**WHAT YOU HAVE TO DO**
Reproduce all of the data below without alteration; exclude every picture.

**DATA PROVIDED**
● ● ●

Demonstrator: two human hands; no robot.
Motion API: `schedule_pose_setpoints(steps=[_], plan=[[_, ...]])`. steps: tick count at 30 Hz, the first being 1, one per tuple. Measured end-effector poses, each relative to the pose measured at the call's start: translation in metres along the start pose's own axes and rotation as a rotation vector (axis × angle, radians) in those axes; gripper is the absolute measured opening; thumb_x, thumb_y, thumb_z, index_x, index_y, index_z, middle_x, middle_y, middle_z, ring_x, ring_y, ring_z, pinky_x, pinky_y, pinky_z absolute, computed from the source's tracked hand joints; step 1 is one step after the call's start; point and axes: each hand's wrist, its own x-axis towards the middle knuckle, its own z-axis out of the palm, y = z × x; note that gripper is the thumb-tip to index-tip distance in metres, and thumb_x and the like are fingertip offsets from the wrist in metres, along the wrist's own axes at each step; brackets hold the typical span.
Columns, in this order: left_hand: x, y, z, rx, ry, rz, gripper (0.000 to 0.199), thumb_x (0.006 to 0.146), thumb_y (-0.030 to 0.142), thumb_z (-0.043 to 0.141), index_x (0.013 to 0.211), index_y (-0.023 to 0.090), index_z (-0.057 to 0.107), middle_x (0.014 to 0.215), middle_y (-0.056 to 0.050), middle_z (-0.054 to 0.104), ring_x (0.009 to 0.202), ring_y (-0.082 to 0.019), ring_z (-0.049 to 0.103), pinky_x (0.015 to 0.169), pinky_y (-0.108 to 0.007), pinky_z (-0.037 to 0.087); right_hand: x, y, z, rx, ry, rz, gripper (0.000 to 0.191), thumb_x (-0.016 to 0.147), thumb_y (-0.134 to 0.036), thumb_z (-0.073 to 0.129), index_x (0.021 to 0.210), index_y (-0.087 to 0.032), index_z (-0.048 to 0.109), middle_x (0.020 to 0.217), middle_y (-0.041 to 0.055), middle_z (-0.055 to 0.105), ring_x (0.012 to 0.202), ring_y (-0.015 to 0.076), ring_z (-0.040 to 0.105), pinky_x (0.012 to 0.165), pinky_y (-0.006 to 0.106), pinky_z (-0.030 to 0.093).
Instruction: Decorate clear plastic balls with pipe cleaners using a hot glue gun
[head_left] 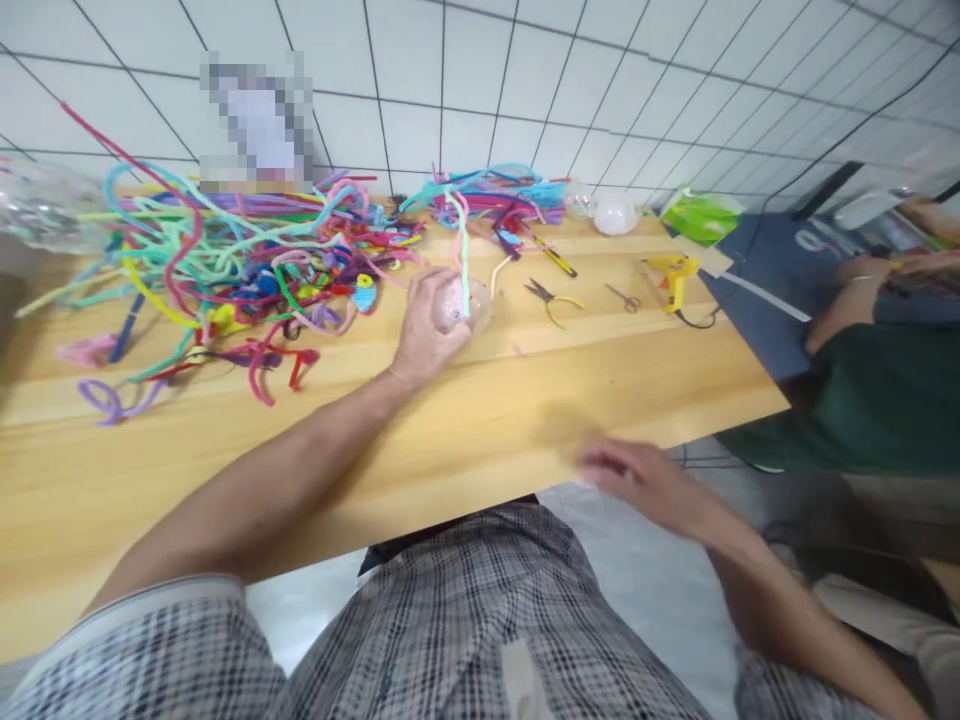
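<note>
Grips a clear ball (480,301) near the wooden tabletop (487,420) with the left hand (426,335), fingers curled over the far side, thumb along the near side. Holds the right hand (637,485) well apart, to the right of the left fingers and toward the body, by the table's front edge; too blurred to tell spread fingers from closed ones.

Has a pale green strip (464,262) already against the ball, rising beyond the left fingertips, with a pink strip (459,218) close beside; cannot tell fixed from merely laid there. Looks barely begun, judging by so few strips at the ball and so many loose.

To the left of the left fingers, shows a tangled pile of fuzzy strips (187,235); beyond them, a second heap (525,190). To their right, going outward, has pliers (551,298), scissors (632,304) and a yellow glue gun (675,275), all out of hand. Farther off, beyond them to the right, has a whitish ball (615,213) with no strip visible on it.
</note>
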Motion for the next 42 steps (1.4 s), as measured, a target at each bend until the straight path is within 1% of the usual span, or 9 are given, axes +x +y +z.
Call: schedule_pose_setpoints(steps=[9, 17, 21, 25, 28, 31, 34, 38, 42], plan=[[-0.004, 0.003, -0.006, -0.013, -0.034, -0.039, 0.068, 0.091, 0.046, 0.087, 0.151, 0.030, 0.058, 0.153, -0.013, 0.065, 0.151, -0.038, 0.061, 0.137, -0.064, 0.043, 0.097, -0.035, 0.017, -0.162, -0.147, 0.028, 0.043, 0.113, -0.056, 0.060, 0.129, -0.018, 0.074, 0.119, 0.0216, 0.087, 0.118, 0.0401, 0.083, 0.099, 0.047, 0.059], [-0.006, 0.008, -0.011, 0.015, -0.053, -0.051, 0.067, 0.095, 0.048, 0.086, 0.154, 0.032, 0.058, 0.155, -0.012, 0.065, 0.153, -0.037, 0.059, 0.137, -0.064, 0.044, 0.113, -0.026, 0.015, -0.256, -0.247, -0.039, 0.037, 0.117, -0.035, 0.048, 0.133, -0.016, 0.076, 0.126, 0.0249, 0.086, 0.118, 0.0399, 0.084, 0.095, 0.045, 0.059], [-0.007, 0.007, -0.012, -0.018, -0.018, -0.046, 0.067, 0.098, 0.059, 0.086, 0.153, 0.031, 0.059, 0.152, -0.011, 0.065, 0.150, -0.037, 0.060, 0.136, -0.066, 0.045, 0.106, 0.015, -0.005, -0.262, -0.182, 0.080, 0.026, 0.111, -0.034, 0.058, 0.112, -0.019, 0.079, 0.108, 0.0196, 0.088, 0.102, 0.0361, 0.083, 0.084, 0.040, 0.054], [-0.006, 0.009, -0.013, -0.033, -0.004, -0.022, 0.066, 0.098, 0.061, 0.087, 0.151, 0.030, 0.061, 0.150, -0.011, 0.066, 0.146, -0.037, 0.062, 0.133, -0.069, 0.047, 0.092, 0.082, -0.031, 0.034, -0.109, 0.044, 0.022, 0.100, -0.037, 0.066, 0.083, -0.025, 0.072, 0.078, 0.0052, 0.078, 0.076, 0.0248, 0.071, 0.071, 0.035, 0.046], [-0.006, 0.015, -0.014, -0.043, -0.021, -0.080, 0.059, 0.098, 0.051, 0.086, 0.149, 0.031, 0.063, 0.151, -0.012, 0.066, 0.148, -0.037, 0.060, 0.134, -0.067, 0.045, 0.104, 0.115, -0.049, 0.182, 0.055, 0.099, 0.025, 0.094, -0.039, 0.073, 0.073, -0.026, 0.067, 0.069, 0.0018, 0.068, 0.072, 0.0225, 0.062, 0.070, 0.036, 0.043], [-0.006, 0.020, -0.015, -0.061, -0.033, -0.120, 0.061, 0.094, 0.047, 0.088, 0.148, 0.031, 0.064, 0.153, -0.012, 0.066, 0.149, -0.039, 0.059, 0.135, -0.068, 0.044, 0.141, 0.124, -0.065, 0.335, 0.283, 0.172, 0.029, 0.091, -0.034, 0.080, 0.068, -0.027, 0.062, 0.065, -0.0002, 0.059, 0.071, 0.0203, 0.055, 0.071, 0.037, 0.041], [-0.007, 0.020, -0.015, -0.064, -0.020, -0.107, 0.061, 0.093, 0.046, 0.088, 0.148, 0.031, 0.065, 0.153, -0.012, 0.066, 0.147, -0.040, 0.060, 0.133, -0.069, 0.046, 0.179, 0.120, -0.075, 0.478, 0.374, 0.209, 0.030, 0.096, -0.038, 0.077, 0.073, -0.027, 0.061, 0.063, -0.0017, 0.053, 0.066, 0.0171, 0.045, 0.064, 0.035, 0.037], [-0.008, 0.017, -0.016, -0.052, -0.029, -0.057, 0.062, 0.096, 0.048, 0.086, 0.152, 0.031, 0.065, 0.153, -0.013, 0.066, 0.146, -0.040, 0.061, 0.130, -0.068, 0.050, 0.188, 0.116, -0.072, 0.819, 0.224, 0.143, 0.036, 0.095, -0.040, 0.080, 0.071, -0.027, 0.056, 0.060, -0.0063, 0.039, 0.055, 0.0108, 0.030, 0.054, 0.030, 0.023], [-0.007, 0.019, -0.014, -0.028, -0.045, -0.013, 0.061, 0.100, 0.050, 0.082, 0.155, 0.030, 0.063, 0.152, -0.013, 0.067, 0.144, -0.038, 0.064, 0.127, -0.066, 0.054, 0.155, 0.122, -0.062, 1.064, -0.039, 0.069, 0.043, 0.081, -0.041, 0.097, 0.067, -0.021, 0.061, 0.058, -0.0082, 0.040, 0.051, 0.0051, 0.027, 0.048, 0.024, 0.016]])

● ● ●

**WORKED SOLUTION**
Demonstrator: two human hands; no robot.
Motion API: `schedule_pose_setpoints(steps=[_], plan=[[_, ...]])`. steps: tick count at 30 Hz, the first being 1, one per tuple. Measured end-effector poses, each relative to the pose measured at the call's start: translation in metres along the start pose's own axes and rotation as a rotation vector (axis × angle, radians) in those axes; gripper is the absolute measured opening; thumb_x, thumb_y, thumb_z, index_x, index_y, index_z, middle_x, middle_y, middle_z, ring_x, ring_y, ring_z, pinky_x, pinky_y, pinky_z absolute, computed from the source's tracked hand joints; step 1 is one step after the call's start; point and axes: each hand's wrist, its own x-axis towards the middle knuckle, its own z-axis out of the palm, y = z × x; note that gripper is the thumb-tip to index-tip distance in metres, and thumb_x and the like are fingertip offsets from the wrist in metres, along the wrist's own axes at each step; brackets hold the typical span.
Columns, in this order: left_hand: x, y, z, rx, ry, rz, gripper (0.000 to 0.199), thumb_x (0.006 to 0.146), thumb_y (-0.030 to 0.142), thumb_z (-0.043 to 0.141), index_x (0.013 to 0.211), index_y (-0.023 to 0.090), index_z (-0.057 to 0.107), middle_x (0.014 to 0.215), middle_y (-0.056 to 0.050), middle_z (-0.054 to 0.104), ring_x (0.009 to 0.202), ring_y (-0.082 to 0.019), ring_z (-0.049 to 0.103), pinky_x (0.015 to 0.169), pinky_y (-0.108 to 0.007), pinky_z (-0.037 to 0.087); right_hand: x, y, z, rx, ry, rz, gripper (0.000 to 0.191), thumb_x (-0.016 to 0.147), thumb_y (-0.134 to 0.036), thumb_z (-0.073 to 0.129), index_x (0.021 to 0.210), index_y (-0.087 to 0.032), index_z (-0.048 to 0.109), middle_x (0.020 to 0.217), middle_y (-0.041 to 0.055), middle_z (-0.055 to 0.105), ring_x (0.012 to 0.202), ring_y (-0.015 to 0.076), ring_z (-0.040 to 0.105), pinky_x (0.012 to 0.165), pinky_y (-0.006 to 0.106), pinky_z (-0.030 to 0.093).
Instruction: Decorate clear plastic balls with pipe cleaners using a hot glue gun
[head_left] 
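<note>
Grips a clear ball (480,301) near the wooden tabletop (487,420) with the left hand (426,335), fingers curled over the far side, thumb along the near side. Holds the right hand (637,485) well apart, to the right of the left fingers and toward the body, by the table's front edge; too blurred to tell spread fingers from closed ones.

Has a pale green strip (464,262) already against the ball, rising beyond the left fingertips, with a pink strip (459,218) close beside; cannot tell fixed from merely laid there. Looks barely begun, judging by so few strips at the ball and so many loose.

To the left of the left fingers, shows a tangled pile of fuzzy strips (187,235); beyond them, a second heap (525,190). To their right, going outward, has pliers (551,298), scissors (632,304) and a yellow glue gun (675,275), all out of hand. Farther off, beyond them to the right, has a whitish ball (615,213) with no strip visible on it.
</note>
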Motion for the next 42 steps (1.4 s), as measured, a target at each bend until the straight path is within 1% of the usual span, or 9 are given, axes +x +y +z.
Call: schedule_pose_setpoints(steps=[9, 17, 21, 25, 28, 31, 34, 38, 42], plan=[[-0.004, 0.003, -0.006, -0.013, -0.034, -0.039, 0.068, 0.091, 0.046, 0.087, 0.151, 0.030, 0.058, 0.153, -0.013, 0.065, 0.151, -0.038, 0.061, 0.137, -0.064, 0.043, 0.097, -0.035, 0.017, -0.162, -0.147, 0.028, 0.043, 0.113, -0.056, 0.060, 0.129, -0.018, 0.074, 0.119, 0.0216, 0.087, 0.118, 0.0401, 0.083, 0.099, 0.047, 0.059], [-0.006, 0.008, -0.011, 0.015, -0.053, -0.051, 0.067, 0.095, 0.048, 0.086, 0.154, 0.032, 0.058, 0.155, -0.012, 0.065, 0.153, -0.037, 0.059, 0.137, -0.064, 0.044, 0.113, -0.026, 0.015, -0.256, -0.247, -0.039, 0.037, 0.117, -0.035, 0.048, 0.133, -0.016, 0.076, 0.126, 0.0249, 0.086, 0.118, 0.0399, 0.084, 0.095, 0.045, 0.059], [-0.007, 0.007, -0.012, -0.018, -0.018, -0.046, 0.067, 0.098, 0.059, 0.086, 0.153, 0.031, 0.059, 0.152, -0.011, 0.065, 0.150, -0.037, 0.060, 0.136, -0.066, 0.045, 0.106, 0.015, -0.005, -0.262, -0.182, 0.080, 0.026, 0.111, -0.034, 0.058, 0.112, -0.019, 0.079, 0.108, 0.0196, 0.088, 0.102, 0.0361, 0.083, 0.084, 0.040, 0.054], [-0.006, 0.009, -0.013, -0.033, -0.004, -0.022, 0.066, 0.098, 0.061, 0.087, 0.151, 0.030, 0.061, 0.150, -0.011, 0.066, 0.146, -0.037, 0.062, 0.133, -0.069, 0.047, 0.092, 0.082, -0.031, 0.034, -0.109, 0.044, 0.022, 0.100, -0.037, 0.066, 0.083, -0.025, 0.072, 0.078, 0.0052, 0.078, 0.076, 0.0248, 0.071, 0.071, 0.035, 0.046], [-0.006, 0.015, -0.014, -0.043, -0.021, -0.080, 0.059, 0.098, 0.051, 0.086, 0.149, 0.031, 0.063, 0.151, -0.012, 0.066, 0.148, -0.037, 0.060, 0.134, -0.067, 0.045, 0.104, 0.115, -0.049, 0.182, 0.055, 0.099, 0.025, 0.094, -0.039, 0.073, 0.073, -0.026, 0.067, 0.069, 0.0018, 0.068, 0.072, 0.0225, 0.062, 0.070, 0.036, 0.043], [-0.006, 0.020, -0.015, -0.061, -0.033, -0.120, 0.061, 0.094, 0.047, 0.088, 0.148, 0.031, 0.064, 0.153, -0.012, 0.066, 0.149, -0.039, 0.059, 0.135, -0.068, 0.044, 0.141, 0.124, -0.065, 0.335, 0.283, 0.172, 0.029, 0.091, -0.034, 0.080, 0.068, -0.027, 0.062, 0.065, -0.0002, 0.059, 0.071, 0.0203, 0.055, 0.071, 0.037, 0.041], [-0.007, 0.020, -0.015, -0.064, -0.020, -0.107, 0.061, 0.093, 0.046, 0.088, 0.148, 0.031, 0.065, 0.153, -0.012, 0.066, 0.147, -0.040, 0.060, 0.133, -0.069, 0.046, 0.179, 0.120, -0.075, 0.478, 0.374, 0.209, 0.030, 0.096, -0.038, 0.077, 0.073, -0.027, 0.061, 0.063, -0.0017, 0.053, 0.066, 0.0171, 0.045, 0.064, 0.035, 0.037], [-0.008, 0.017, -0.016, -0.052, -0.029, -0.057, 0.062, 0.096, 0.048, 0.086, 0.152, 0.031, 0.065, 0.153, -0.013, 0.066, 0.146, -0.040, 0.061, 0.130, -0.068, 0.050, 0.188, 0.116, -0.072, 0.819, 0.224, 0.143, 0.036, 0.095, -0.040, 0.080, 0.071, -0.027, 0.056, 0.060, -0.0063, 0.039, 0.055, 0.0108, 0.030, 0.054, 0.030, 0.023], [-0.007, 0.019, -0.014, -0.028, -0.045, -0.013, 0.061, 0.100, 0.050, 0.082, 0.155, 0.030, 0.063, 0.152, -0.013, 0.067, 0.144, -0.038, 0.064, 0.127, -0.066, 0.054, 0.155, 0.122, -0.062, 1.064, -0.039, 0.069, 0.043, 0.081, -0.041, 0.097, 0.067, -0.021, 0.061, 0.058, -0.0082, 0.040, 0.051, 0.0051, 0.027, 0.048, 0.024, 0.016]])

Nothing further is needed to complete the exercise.